Yesterday [May 1] more than 70 Japanese civil organizations banded together to draft and send an Urgent Request to UN Secretary General Ban Ki-moon for the UN to organize a "Nuclear Security Summit" aimed at brainstorming on the "crucial problem" of the unit 4 spent fuel pool. The organizations also requested the UN to establish an independent assessment team on the unit 4 SFP issue which could coordinate international assistance "in order to stabilize the unit's spent nuclear fuel and prevent radiological consequences with potentially catastrophic consequences."
And while officials and experts worldwide are becoming aware of the great danger Fukushima Daiichi still presents to Japan and to the world (just the spent fuel contains 85 times the cesium-137 released by Chernobyl), this was probably not the best timing as far as demanding the world to act. Seems TEPCO has taken the week off for the "Golden Week" holidays through May 5. Sure, there's some stuff leaking here and there all over the facility, but TEPCO wasn't planning to do anything about any of that anyway. Their press spokesperson said,
"…between the GW does not have much work on the premises."
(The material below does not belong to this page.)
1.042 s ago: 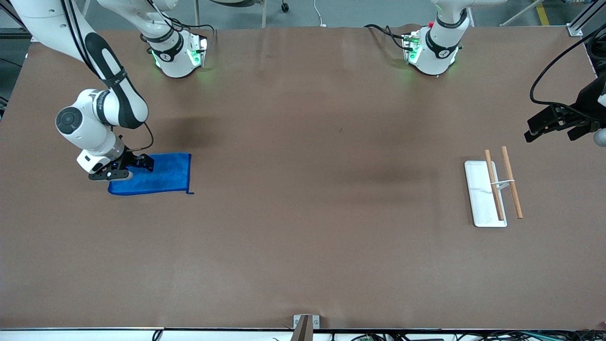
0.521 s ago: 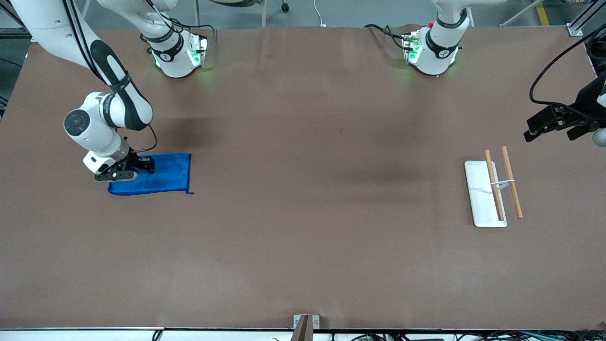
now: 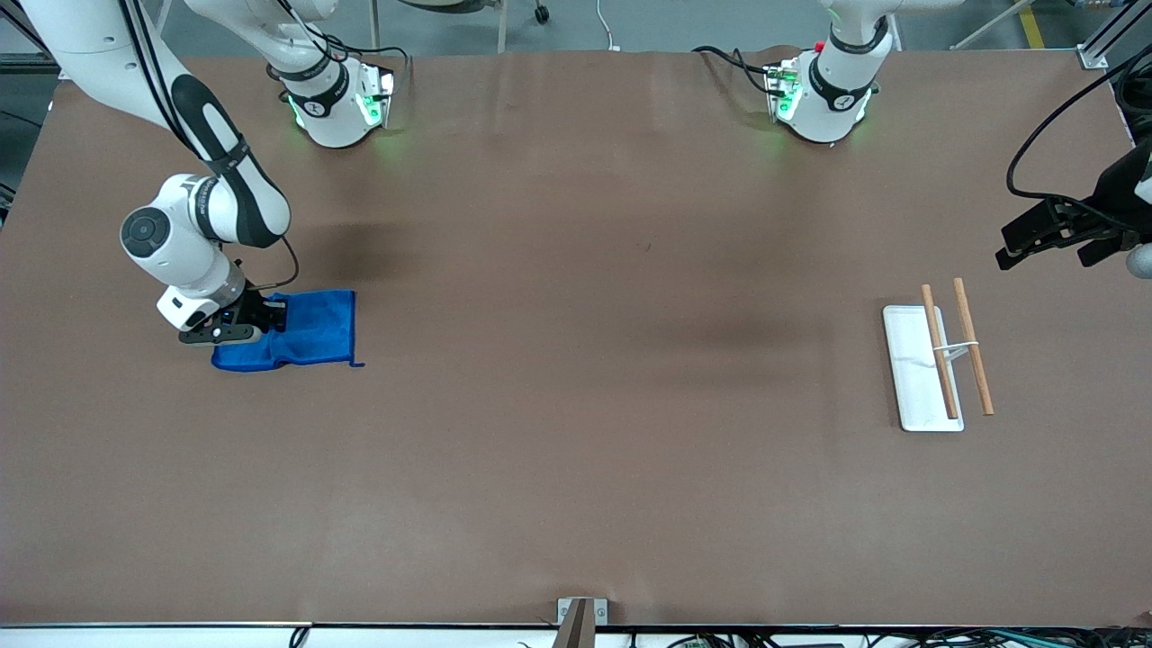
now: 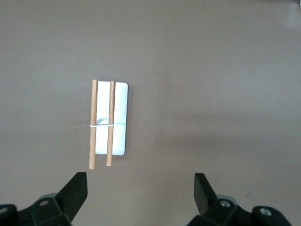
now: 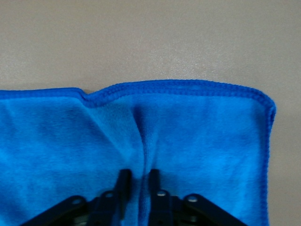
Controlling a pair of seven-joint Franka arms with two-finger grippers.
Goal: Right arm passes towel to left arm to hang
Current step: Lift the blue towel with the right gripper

Which, best I can figure, means they've left the reservation and do not plan to return until May 6th at least. If they actually plan on returning at all. We shall see.
Meanwhile, The Corbett Report quoted President Obama [at 3:20 in the video] talking about "dirty bombs" at a Nuclear Security conference on March 27, 2012…
"There are still too many bad actors in search of these dangerous materials, and these dangerous materials are still vulnerable in too many places. It would not take much - just a handful or so of these materials - to kill hundreds of thousands of innocent people. And that's not an exaggeration; that's the reality that we face."
Hmmm. Sort of looks like he "gets it," right? A mere handful of nuclear garbage dispersed in a city by a conventional explosive device would
kill hundreds of thousands of innocent people. There are more than 1500 fuel assemblies - each with ~96 12-foot fuel rods - in the #4 SFP, and more than 400 of them were the
active unit 4 core. More than enough, given Obama's own estimation above, to kill every human being on the planet more than once. Oh, and it's not just the #4 pool that's a big problem more than a year after the Daiichi plants - 4 of them - melted, exploded, and/or burned. The hydrogen in unit 2's containment - what's left of it, since it can't hold more than 2 feet of water - is still rising steadily from corium-groundwater interactions somewhere in the ground beneath. It's now up to .5%. At 4% it'll blow. Again.
Alas, Obama doesn't actually "get it." These are simply policies he spouts about as the occasion requires, depending on whether he's setting aside $36 billion in the budget to ensure new nukes in the U.S., or attempting to scare the public into giving up more civil liberties and constitutional rights in favor of the draconian "Security State" he's been building since taking over the task from Bush the Younger.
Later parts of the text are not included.